TASK PROMPT: Starting with the line that contains "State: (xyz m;", reproduce each line through the end of the listing below, with no other output.

DATASET SECTION:
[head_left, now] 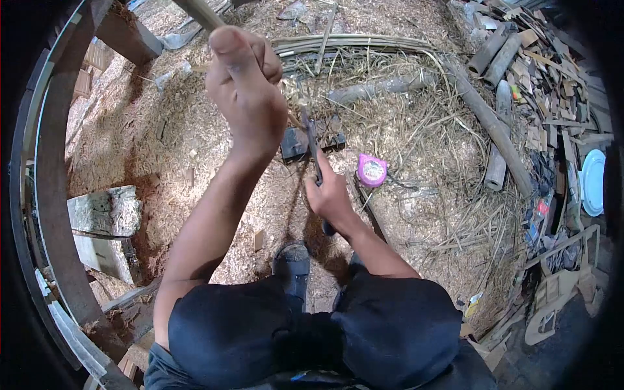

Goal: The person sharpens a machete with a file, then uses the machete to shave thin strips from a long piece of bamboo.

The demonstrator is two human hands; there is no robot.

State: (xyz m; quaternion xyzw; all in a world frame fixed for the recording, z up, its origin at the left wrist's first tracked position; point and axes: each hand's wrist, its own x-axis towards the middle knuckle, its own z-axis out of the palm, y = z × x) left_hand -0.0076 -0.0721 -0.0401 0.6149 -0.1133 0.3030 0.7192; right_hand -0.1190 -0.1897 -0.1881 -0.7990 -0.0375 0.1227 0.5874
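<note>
My left hand [247,88] is raised high in front of me, fingers closed with the thumb on top around a thin bamboo stick [198,12] that runs out of view at the upper left. Lower and to the right, my right hand [330,195] grips a knife, its narrow dark blade [309,132] pointing away from me. Beyond that hand, a dark block [296,144] lies on the shavings, and the blade overlaps its far side in this view. A pink tape measure [372,170] rests just right of my right hand.
Wood shavings [175,214] cover the ground. Long bamboo strips [351,42] and a bamboo pole [487,120] lie ahead and right. Scrap wood [552,84] is heaped at the right, near a light blue lid [592,182]. Squared timber [104,211] sits left.
</note>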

WRITTEN SOLUTION:
State: (xyz m; quaternion xyzw; all in a world frame fixed for the recording, z up, its origin at the left wrist's first tracked position; point and axes: each hand's wrist, its own x-axis towards the middle knuckle, its own z-axis out of the palm, y = z × x) left_hand -0.0076 -0.0721 -0.0401 0.6149 -0.1133 0.3030 0.7192; right_hand -0.1190 -0.1897 -0.1881 -0.7990 -0.0375 0.1227 0.5874
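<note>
My left hand [247,88] is raised high in front of me, fingers closed with the thumb on top around a thin bamboo stick [198,12] that runs out of view at the upper left. Lower and to the right, my right hand [330,195] grips a knife, its narrow dark blade [309,132] pointing away from me. Beyond that hand, a dark block [296,144] lies on the shavings, and the blade overlaps its far side in this view. A pink tape measure [372,170] rests just right of my right hand.
Wood shavings [175,214] cover the ground. Long bamboo strips [351,42] and a bamboo pole [487,120] lie ahead and right. Scrap wood [552,84] is heaped at the right, near a light blue lid [592,182]. Squared timber [104,211] sits left.
</note>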

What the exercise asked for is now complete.